- Work request: Begin the copy at the line containing "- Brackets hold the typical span" in the data below and end it at the line containing "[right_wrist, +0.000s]", keeping each line exact and leaving out pictures.

▽

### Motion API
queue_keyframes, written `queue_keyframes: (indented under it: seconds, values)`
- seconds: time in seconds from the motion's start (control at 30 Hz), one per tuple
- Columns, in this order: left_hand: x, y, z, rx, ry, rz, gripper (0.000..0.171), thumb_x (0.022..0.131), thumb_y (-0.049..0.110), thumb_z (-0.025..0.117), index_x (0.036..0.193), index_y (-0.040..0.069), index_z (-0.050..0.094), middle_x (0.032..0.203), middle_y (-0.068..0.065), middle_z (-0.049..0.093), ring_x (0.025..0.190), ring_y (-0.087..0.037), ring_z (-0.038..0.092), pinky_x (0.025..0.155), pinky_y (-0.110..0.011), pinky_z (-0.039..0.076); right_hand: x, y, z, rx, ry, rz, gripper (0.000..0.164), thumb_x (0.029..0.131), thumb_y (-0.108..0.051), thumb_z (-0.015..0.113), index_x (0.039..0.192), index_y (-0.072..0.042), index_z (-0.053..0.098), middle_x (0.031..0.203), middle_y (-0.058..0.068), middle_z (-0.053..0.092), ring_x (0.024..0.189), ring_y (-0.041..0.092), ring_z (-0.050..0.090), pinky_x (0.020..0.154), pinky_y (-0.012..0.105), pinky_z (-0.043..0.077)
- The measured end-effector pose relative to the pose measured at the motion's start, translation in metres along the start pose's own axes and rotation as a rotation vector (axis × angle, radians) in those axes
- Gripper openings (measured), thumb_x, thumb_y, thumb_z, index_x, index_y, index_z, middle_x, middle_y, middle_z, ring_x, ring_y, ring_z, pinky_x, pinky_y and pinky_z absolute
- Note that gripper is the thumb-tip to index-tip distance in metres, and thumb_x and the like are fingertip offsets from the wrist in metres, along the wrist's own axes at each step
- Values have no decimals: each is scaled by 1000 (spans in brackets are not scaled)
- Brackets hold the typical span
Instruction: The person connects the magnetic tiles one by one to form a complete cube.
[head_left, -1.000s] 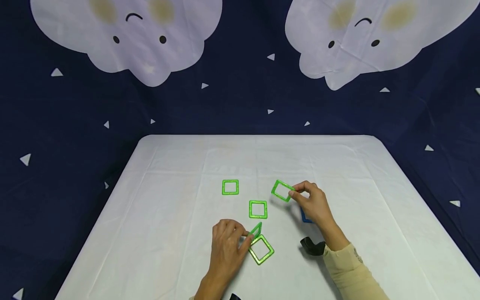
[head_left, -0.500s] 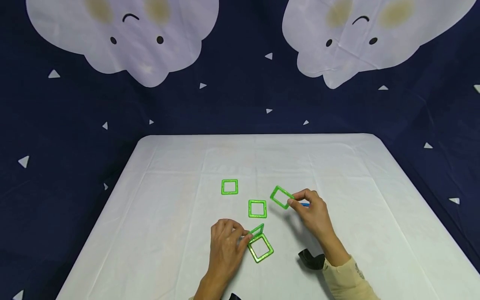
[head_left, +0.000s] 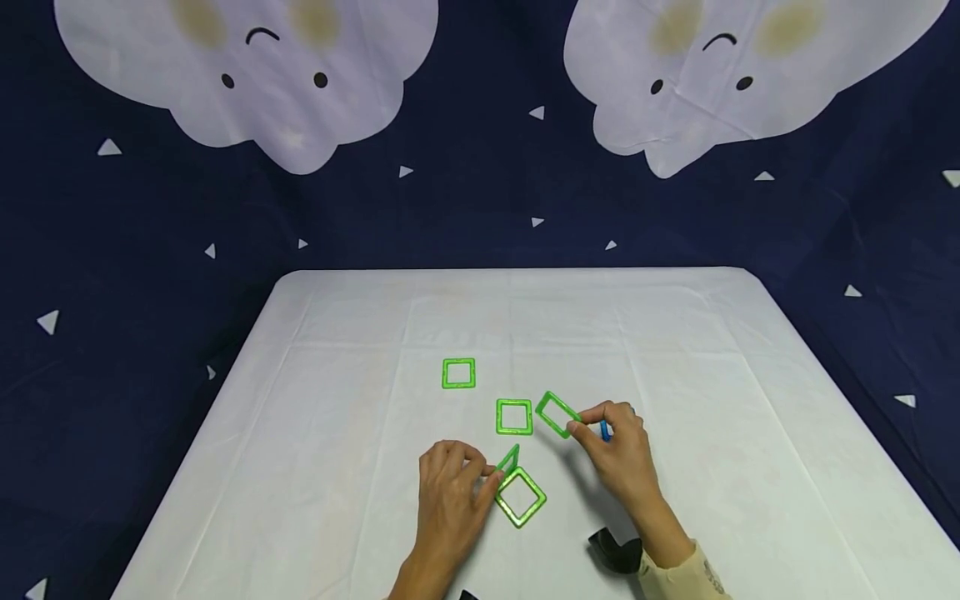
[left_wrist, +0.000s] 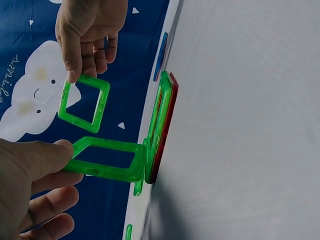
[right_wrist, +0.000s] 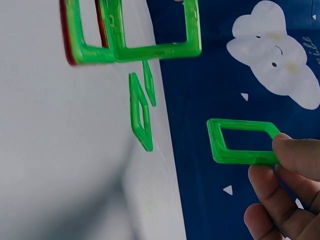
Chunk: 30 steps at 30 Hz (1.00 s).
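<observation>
- Lower and nearer the wearer than a second ago, the right hand (head_left: 622, 454) holds a green square (right_wrist: 245, 156) above the white table (head_left: 337, 417), one edge pinched between thumb and fingers.
- Light tan sleeve (head_left: 678, 579) covers the right forearm at the front, with a black device (head_left: 615, 553) beside the cuff.
- Left hand (head_left: 453, 500) pinches a raised green square (left_wrist: 102, 171) by its edge; the piece stands up from the table, touching a flat green square (head_left: 531, 510) that lies turned cornerwise.
- Seen from the left wrist, a red layer (left_wrist: 164, 135) shows along the underside of that flat piece.
- Just beyond lies a middle green square (head_left: 514, 431), near the one in the right hand.
- Blue piece (left_wrist: 161, 57) rests on the table, mostly hidden behind the right hand in the head view.
- Farther off, to the left, a far green square (head_left: 458, 385) lies flat, apart from the rest.
- Dark blue backdrop (head_left: 480, 150) hangs past the table, printed with white clouds (head_left: 270, 108) and small white triangles (head_left: 109, 147).
</observation>
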<state>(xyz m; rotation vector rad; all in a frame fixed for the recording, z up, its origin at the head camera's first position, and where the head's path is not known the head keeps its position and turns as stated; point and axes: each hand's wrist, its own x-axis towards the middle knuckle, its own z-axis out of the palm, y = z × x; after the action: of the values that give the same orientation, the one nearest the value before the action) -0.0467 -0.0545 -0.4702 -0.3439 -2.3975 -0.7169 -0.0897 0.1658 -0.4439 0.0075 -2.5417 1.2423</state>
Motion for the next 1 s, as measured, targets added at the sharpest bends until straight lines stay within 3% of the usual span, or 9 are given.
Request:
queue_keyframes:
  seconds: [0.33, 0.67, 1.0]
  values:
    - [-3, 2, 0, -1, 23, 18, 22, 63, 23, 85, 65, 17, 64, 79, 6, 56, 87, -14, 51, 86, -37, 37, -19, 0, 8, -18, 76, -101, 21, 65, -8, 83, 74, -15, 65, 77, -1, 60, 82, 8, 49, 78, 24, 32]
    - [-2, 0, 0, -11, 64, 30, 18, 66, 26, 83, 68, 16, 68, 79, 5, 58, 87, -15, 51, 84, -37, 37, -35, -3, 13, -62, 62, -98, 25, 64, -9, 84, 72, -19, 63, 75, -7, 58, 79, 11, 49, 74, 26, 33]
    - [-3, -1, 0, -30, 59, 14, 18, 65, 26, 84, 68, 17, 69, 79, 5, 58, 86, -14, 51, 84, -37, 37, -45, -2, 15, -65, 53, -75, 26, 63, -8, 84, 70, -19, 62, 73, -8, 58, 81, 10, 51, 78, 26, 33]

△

- Output for this exercise:
- Brackets hold the typical span
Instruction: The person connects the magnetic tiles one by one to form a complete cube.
[head_left, -1.000s] 
[head_left, -0.500s] 
[head_left, +0.000s] 
[left_wrist, +0.000s] 
[right_wrist, +0.000s] 

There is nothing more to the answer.